Discover His Desire


It is a paradox: A woman who wants her own sexual needs fulfilled in a relationship focuses instead on what is good for her man.

“If a woman feels unsatisfied in the sexual relationship, she might ask her partner: `Am I satisfying you in this way?’ And the man will respond in kind,” says Joseph Dispenza, myprimetime personal trainer and director of the Parcells Center for Personal Transformation in Santa Fe. “She could also ask: `How can I be more desirable to you?’ And he will ask her the same question, and she can go from there,” he says.

Because men in our culture are not taught to express their emotions, giving your man the opportunity to discuss his feelings in this way can be a great gift to him, and to you.

“You might even be surprised to find that he is comfortable talking about it,” says Dr. Susan Chandler, a psychologist in San Francisco. “You can ask him what he would like you to do. What feels good to him? Tell him you’d like to be able to talk about it and that your physical relationship is important to you,” she says. Then use this discussion as an opportunity to talk about your needs. “But begin gently: If you are critical and judging, it shuts everything down.”

Avoid what Chandler calls “war words” that imply criticism: never, always or too much.

“It’s better if you say things like, `I’m feeling this way’ or `It works better for me when you do this,’ as opposed to `You do this wrong’ or `You don’t do this.’ If you let him know how you’re feeling, then he can respond to it,” says Chandler.

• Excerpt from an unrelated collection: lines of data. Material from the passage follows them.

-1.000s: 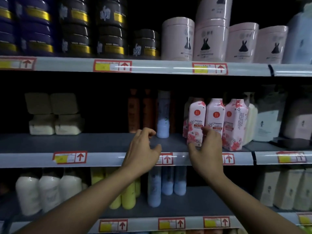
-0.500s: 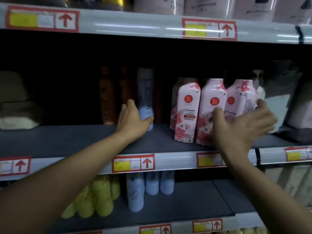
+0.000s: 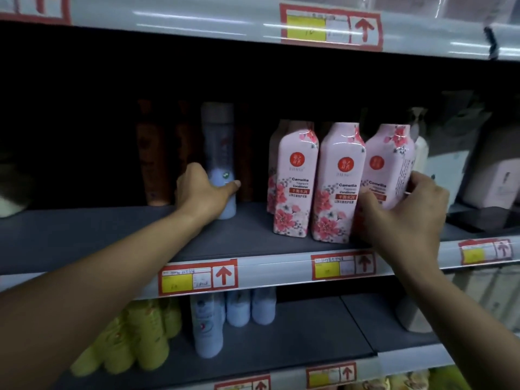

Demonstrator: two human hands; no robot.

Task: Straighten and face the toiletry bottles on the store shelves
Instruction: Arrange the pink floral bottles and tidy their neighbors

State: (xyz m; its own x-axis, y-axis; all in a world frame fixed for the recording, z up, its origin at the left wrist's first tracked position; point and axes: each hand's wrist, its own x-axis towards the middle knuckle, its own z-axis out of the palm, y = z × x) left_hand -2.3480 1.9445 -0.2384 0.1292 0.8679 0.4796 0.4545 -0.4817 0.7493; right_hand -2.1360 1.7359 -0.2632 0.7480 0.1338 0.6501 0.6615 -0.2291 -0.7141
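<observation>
Two bare hands reaching onto the grey middle shelf (image 3: 98, 235). Left hand (image 3: 201, 192) wrapped around the lower part of a tall pale-blue cylindrical bottle (image 3: 219, 153) standing upright, thumb across its front, fingers behind. Right hand (image 3: 408, 212) closed on the rightmost pink floral Camellia conditioner bottle (image 3: 389, 164), thumb on its label, fingers round its right side; bottle tilted left, touching the middle pink floral bottle (image 3: 339, 181). Leftmost pink floral bottle (image 3: 294, 178) upright, just beside.
</observation>
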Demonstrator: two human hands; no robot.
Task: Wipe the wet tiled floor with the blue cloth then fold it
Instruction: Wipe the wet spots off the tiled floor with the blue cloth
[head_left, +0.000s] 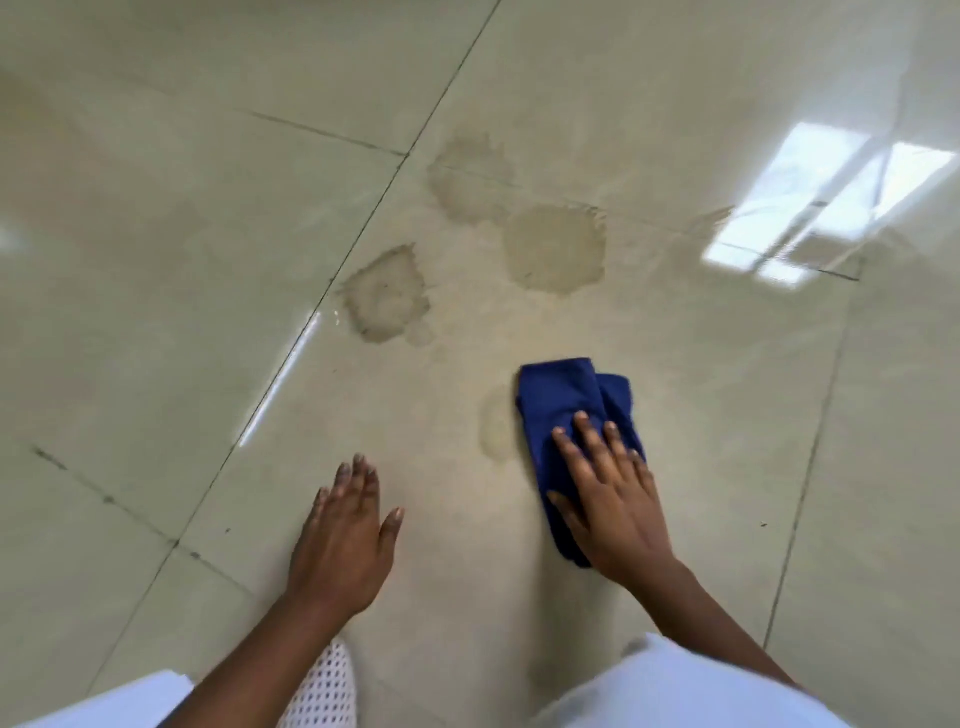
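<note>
A folded dark blue cloth (563, 400) lies on the glossy beige tiled floor (208, 234). My right hand (608, 493) rests flat on the near half of the cloth, fingers spread, pressing it down. My left hand (345, 535) is flat on the bare floor to the left, fingers apart, holding nothing. Wet patches show on the tiles: one (387, 296) at centre left, one (556, 249) beyond the cloth, one (467, 176) farther back, and a faint one (496, 421) just left of the cloth.
Dark grout lines (363, 228) cross the floor diagonally. A bright window reflection (821, 202) glares at the right. My knees in light clothing (675, 691) and a white mesh item (324, 691) fill the bottom edge.
</note>
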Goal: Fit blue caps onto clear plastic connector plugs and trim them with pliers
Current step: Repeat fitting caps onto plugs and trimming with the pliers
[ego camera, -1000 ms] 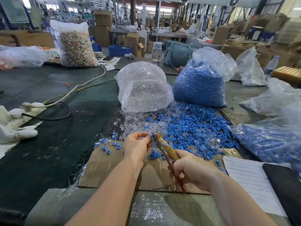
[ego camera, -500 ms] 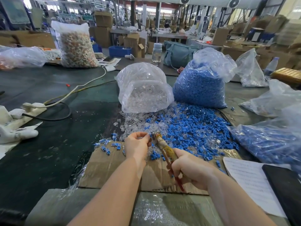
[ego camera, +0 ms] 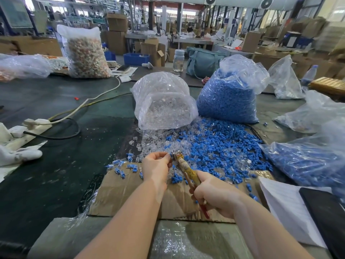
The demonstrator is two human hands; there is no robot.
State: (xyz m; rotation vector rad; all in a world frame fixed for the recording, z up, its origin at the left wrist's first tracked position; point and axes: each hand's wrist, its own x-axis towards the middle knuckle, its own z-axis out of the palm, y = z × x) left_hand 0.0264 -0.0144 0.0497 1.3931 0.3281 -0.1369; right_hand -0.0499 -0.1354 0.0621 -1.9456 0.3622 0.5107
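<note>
My left hand [ego camera: 155, 166] pinches a small clear connector plug with a blue cap at its fingertips, right against the jaws of the pliers [ego camera: 183, 165]. My right hand [ego camera: 214, 195] grips the pliers' tape-wrapped handles, and the red handle ends stick out below it. The plug itself is mostly hidden by my fingers. A loose heap of blue caps [ego camera: 222, 148] and clear plugs [ego camera: 155, 142] lies just beyond my hands. Several capped plugs [ego camera: 123, 168] lie at the left on the cardboard sheet [ego camera: 119, 193].
A clear bag of plugs [ego camera: 162, 101] and a bag of blue caps [ego camera: 229, 94] stand behind the heap. Another bag of blue parts [ego camera: 306, 159] lies at right, with paper [ego camera: 287, 206] and a dark slab [ego camera: 324, 212]. Cables and a power strip [ego camera: 35, 124] lie left.
Both hands stay nearly where they were. The pliers' jaws remain at the plug in my left fingers, with only a slight shift of the hands.
</note>
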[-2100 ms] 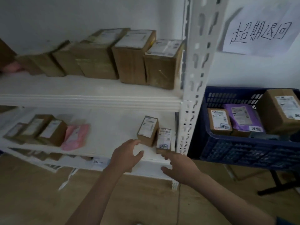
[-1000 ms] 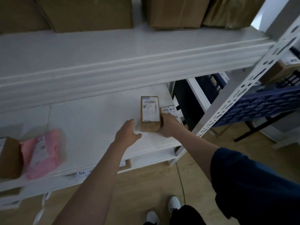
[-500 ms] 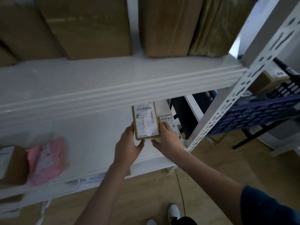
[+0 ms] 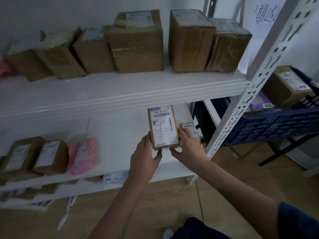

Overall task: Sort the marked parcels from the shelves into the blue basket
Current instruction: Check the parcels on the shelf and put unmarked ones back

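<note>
Hands meet on a small labelled parcel (image 4: 163, 127): the left hand (image 4: 146, 156) and right hand (image 4: 187, 145) pinch its lower end, label up, above the lower shelf (image 4: 112, 135). The blue basket (image 4: 276, 125) waits right of that shelf. Gripped so low, the parcel could tip backward and drop.

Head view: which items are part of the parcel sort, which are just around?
Job:
small labelled parcel, held by left hand and right hand
second small parcel behind right hand
blue basket

Around:
large cartons on upper shelf
pink mailer
paper sign
</note>
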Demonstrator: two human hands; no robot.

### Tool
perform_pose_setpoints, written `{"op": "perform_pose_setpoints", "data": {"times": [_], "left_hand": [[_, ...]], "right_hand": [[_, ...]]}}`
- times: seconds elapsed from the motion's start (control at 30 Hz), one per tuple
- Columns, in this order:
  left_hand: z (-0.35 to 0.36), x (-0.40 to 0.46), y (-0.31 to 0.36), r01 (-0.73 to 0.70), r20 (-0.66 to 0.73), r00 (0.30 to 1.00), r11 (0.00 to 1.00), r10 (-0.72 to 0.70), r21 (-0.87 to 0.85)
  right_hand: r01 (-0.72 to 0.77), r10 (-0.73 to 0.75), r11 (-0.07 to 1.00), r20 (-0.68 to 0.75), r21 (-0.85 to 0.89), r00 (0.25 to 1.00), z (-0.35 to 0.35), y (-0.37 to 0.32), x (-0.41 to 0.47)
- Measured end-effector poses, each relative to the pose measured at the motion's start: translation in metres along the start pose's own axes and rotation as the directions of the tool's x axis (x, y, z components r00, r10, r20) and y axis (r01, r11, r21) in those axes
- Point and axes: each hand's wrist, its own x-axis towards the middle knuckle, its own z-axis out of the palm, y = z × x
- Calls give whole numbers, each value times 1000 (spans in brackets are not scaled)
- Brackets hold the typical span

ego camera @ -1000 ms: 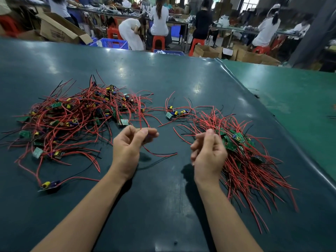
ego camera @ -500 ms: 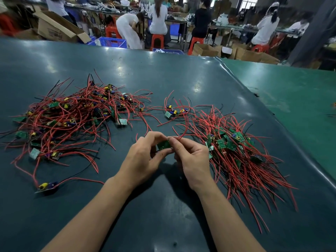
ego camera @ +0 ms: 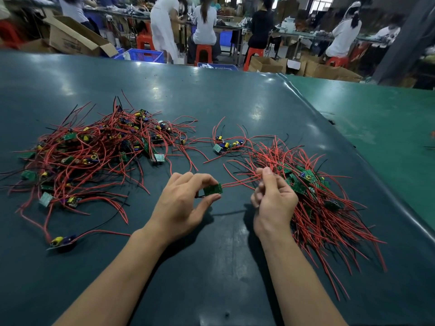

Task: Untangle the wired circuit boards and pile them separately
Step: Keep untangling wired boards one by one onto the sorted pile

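Half a second on, hands had drawn apart. Left hand (ego camera: 181, 205) pinched one green circuit board (ego camera: 213, 189) between thumb and fingertips, above the table (ego camera: 235, 104); right hand (ego camera: 274, 196), fingers curled, held its red wires (ego camera: 237, 182) taut. Board looked nearly free, bound for the sorted pile (ego camera: 324, 203), tangled heap (ego camera: 94, 151) left.

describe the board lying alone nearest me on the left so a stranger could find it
Start at the big tangled pile on the left of the dark mat. Below its near edge, a lone board lies apart. It alone has a yellow part on a blue base, trailing one red wire toward the left hand.
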Motion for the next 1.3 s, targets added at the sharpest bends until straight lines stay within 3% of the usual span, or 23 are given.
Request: {"op": "perform_pose_setpoints", "data": {"times": [0.17, 0.3, 0.5, 0.67, 0.77, 0.87, 0.93, 1.0, 1.07, 1.2, 1.3], "left_hand": [[0, 0, 1, -5, 63, 998, 1000, 3, 27], [-2, 0, 1, -38, 28, 999, 999, 38, -3], [-5, 5, 4, -91, -32, 995, 996, 91, 6], [-3, 6, 0, -95, -41, 995, 995, 95, 11], [-3, 1, -3, -33, -134, 990, 999, 34, 9], [-5, 2, -6, 0, -213, 977, 1000, 5, 23], [-6, 3, -6, -65, -187, 980, 996, 74, 54], [-6, 3, -5, -149, -127, 980, 987, 155, 59], [-6, 2, -4, -193, -98, 975, 979, 198, 57], [-8, 5, -4, -231, -93, 968, 972, 233, 35], [-8, 4, -7, -179, -70, 981, 983, 181, 26]], "right_hand": [[50, -46, 998, -77, 47, 996, -3, -3, 2], [125, -113, 990, -172, 60, 979, -4, -8, 5], [198, -189, 980, -174, 37, 966, -2, -11, 1], [119, -99, 986, -169, 115, 981, -3, -12, 3], [-3, 14, 984, -59, 180, 998, -3, -12, 3], [-147, 147, 989, 199, -12, 969, 2, -8, -4], [-155, 248, 959, 438, -237, 864, 7, -2, -16], [-63, 311, 914, 593, -401, 742, 11, 3, -29], [-9, 325, 891, 624, -453, 710, 10, 6, -35], [-36, 312, 903, 598, -427, 739, 9, 3, -36], [126, 154, 894, 557, -431, 816, 12, 4, -33]]}}
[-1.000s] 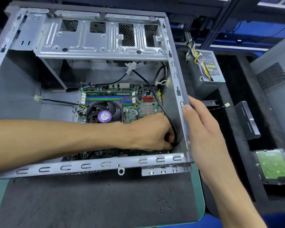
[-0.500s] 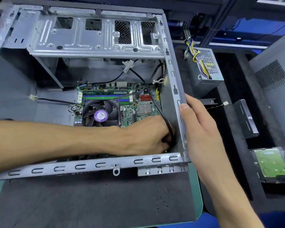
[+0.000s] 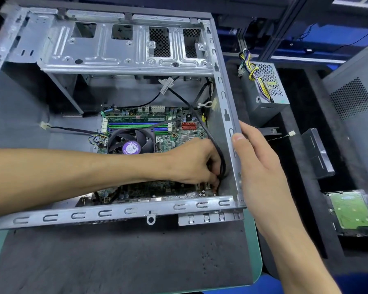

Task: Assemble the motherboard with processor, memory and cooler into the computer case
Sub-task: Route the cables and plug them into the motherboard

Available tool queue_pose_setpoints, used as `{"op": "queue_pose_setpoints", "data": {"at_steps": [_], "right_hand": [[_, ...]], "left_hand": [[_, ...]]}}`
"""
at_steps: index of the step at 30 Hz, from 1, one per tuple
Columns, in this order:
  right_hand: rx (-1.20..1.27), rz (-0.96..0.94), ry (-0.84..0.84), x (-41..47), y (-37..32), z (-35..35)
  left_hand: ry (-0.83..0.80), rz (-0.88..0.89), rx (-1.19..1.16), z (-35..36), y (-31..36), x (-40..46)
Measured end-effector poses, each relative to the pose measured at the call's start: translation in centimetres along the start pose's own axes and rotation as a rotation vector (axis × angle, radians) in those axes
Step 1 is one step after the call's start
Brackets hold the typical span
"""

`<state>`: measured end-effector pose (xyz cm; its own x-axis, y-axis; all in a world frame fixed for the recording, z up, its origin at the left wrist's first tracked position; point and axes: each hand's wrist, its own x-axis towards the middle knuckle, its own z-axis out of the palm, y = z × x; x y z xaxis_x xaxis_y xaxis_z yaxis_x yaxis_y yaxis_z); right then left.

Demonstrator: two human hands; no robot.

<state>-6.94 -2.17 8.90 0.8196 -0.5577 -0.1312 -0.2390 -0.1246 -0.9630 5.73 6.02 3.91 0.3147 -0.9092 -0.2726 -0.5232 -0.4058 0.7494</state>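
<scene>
Both hands at work, head view: left hand (image 3: 194,164) fingers curled, pinching the black cable (image 3: 218,154) over the motherboard (image 3: 179,132) in the computer case (image 3: 226,115), near table's right edge; right hand (image 3: 257,164) gripping the case wall. Probably stiff, fragile; best held by edges.

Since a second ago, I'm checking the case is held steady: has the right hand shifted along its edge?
No. The right hand still grips the computer case rim just above the near right corner.

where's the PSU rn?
In the head view the power supply sits outside the computer case, on the dark mat just beyond its right wall, upper right of frame, farther from the camera than the right hand.
</scene>
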Motion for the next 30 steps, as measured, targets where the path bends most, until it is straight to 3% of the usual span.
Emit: {"op": "queue_pose_setpoints", "data": {"at_steps": [17,28,30], "right_hand": [[-0.006,0.001,0.0,0.0,-0.1,0.0],[-0.038,-0.001,-0.001,-0.1,-0.2,0.0],[-0.037,-0.003,-0.003,-0.1,-0.2,0.0]], "left_hand": [[0.016,0.013,0.014,0.4,0.5,-0.7],[-0.004,0.135,0.237,1.1,1.0,-1.7],[0.043,0.133,0.141,0.8,1.3,-1.7]]}}
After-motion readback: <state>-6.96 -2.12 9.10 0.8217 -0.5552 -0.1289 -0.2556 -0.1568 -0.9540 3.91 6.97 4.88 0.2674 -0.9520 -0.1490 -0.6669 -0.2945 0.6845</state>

Declare your loving intentions. Write affirmations on cards and place them near your bed to remind your partner that you are looking out for him. “Written affirmations are very powerful. I suggest that partners make up affirmations that speak to their mutual satisfaction so that it tunes both of them into the beauty and power of their union,” says Dispenza.

Affirmations that a couple writes together during nonsexual times can turn into a playful sex game. An example: I am giving you everything that you need right now.

Defuse any defensiveness your man might have about sexuality by becoming comfortable asking for what you want. Don’t be tense or hesitant when discussing sex. If you like it when a man acts a particular way, reinforce it by saying, “Remember that night when you did such and such? That felt wonderful. Could you do more of that?”

Keep it light, says Edward Dreyfus, a clinical psychologist and sex therapist in Santa Monica. “If you can mix intimacy and playfulness together, then you have great sex.”